Пушкин. Духовный путь поэта. Книга вторая. Мир пророка | страница 96
Способность Пушкина порождать в русской культуре такого рода универсальную целостность восприятия и отношения к бытию и человеку и отвечает на вопрос, почему столь непререкаем и велик авторитет поэта в русской жизни вообще, не говоря о культуре. Таким восприятием Пушкина и объясняется нескончаемые попытки — от Гоголя и А. Григорьева до Ф. Достоевского и А. Блока, В. Набокова и А. Битова — относиться к личности и фигуре поэта как к кристаллизации русского культурного типа, как к идеалу человека, безотносительно к каким-то мелочам бытовой жизни автора «Евгения Онегина».
Вот суждение В. Непомнящего на этот счет: «…Главная причина подобного авторитета Пушкина — осознается оно или нет, неважно — в том, что Пушкин глубже, шире, правильнее и гармоничнее всех ощущает священную, божественную природу бытия и человека — в том трагическом, страшном, часто постыдном противоречии, какое с нею являет реальная практика человеческого существования. Собственно, человеческая проблематика Пушкина в целом близка коллизии блудного сына, пользующегося своею частью отцовского имения на стороне, по своему убогому разумению… Если обойтись без евангельских аналогий, более привычным нашему сознанию языком, то универсальная коллизия Пушкина — человек перед лицом „высших ценностей“» [5, 14].
В самом деле, обыкновенный филологический подход по отношению к Пушкину, ну, никак не работает. Тем более не может работать какая-то из отмычек постмодернистских приемов — нечто вроде «деконструкции». Всякое его слово, дошедшее до нас, является безмерной ценностью, оно не может быть подвергнуто п р о с т о м у анализу, как тексты иных писателей, даже самых великих. Оно требует дополнительного истолкования именно в его соотнесении с «высшими ценностями» национальной цивилизации. Пушкин как мощнейший магнит продолжает оказывать воздействие на все пространство русской культуры, которое его окружает.
Внешняя невидимость этого воздействия не более чем образ в его же пушкинском духе: произнесенное слово, а тем более запечатленное на бумаге, обладает своей витальной божественной силой и начинает жить отдельно от автора, преобразовывая не только пласты культуры, но и саму человеческую природу.
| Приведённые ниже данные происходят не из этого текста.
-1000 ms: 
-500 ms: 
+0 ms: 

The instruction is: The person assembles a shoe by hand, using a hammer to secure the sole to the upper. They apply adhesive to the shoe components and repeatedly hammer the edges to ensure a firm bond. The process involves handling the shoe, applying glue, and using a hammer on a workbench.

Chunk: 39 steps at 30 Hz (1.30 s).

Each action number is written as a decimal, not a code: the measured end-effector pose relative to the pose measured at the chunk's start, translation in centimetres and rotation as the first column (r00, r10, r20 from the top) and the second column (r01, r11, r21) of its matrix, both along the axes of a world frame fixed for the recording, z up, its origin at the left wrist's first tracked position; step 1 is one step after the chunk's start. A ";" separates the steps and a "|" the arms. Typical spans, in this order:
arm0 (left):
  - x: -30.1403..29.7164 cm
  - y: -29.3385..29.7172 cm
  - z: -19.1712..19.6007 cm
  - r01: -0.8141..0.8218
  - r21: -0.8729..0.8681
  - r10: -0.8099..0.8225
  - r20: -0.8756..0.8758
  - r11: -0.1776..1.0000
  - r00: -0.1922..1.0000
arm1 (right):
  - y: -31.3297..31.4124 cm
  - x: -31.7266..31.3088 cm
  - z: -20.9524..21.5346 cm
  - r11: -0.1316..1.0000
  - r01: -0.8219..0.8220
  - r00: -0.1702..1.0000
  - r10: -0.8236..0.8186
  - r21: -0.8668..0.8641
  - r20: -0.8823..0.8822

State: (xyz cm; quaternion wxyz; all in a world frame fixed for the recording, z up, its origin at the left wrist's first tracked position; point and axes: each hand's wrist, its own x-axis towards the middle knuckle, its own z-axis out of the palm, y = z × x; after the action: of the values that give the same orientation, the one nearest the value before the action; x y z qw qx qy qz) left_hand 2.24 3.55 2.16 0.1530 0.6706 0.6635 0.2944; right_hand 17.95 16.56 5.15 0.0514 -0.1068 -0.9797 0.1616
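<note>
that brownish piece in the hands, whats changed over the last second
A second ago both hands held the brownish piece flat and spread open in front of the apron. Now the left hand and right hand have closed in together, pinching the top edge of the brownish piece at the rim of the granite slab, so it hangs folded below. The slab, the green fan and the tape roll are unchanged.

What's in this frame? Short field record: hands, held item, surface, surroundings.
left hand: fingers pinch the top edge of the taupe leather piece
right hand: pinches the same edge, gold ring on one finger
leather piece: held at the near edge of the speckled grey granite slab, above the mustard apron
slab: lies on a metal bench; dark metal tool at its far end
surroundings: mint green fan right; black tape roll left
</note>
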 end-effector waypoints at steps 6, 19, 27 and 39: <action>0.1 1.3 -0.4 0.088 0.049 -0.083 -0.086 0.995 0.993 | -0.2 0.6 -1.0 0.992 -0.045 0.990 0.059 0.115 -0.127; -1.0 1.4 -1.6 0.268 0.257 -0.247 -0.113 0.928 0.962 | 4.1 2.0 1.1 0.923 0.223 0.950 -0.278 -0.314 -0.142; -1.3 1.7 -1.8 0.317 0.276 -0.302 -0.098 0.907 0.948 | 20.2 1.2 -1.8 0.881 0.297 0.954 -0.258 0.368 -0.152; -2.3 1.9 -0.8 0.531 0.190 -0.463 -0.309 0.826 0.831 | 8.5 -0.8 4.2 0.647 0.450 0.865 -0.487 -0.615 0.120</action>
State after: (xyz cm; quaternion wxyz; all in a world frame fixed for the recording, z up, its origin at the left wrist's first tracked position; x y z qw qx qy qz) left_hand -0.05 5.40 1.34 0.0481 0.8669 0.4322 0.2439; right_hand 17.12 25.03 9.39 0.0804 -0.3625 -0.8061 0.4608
Пушкинское магнитное поле продолжает воздействовать на громадные пласты русской жизни во всех ее проявлениях — от частной судьбы отдельного человека до исторических коллизий России. Единственное сравнение, какое приходит в голову, — это сравнение с евангельскими текстами, которые своим содержанием, своими смыслами, своими нравственными максимами продолжают влиять на жизнь человека данной (христианской) цивилизации и держать его в рамках э т о й действительности как нельзя более крепко.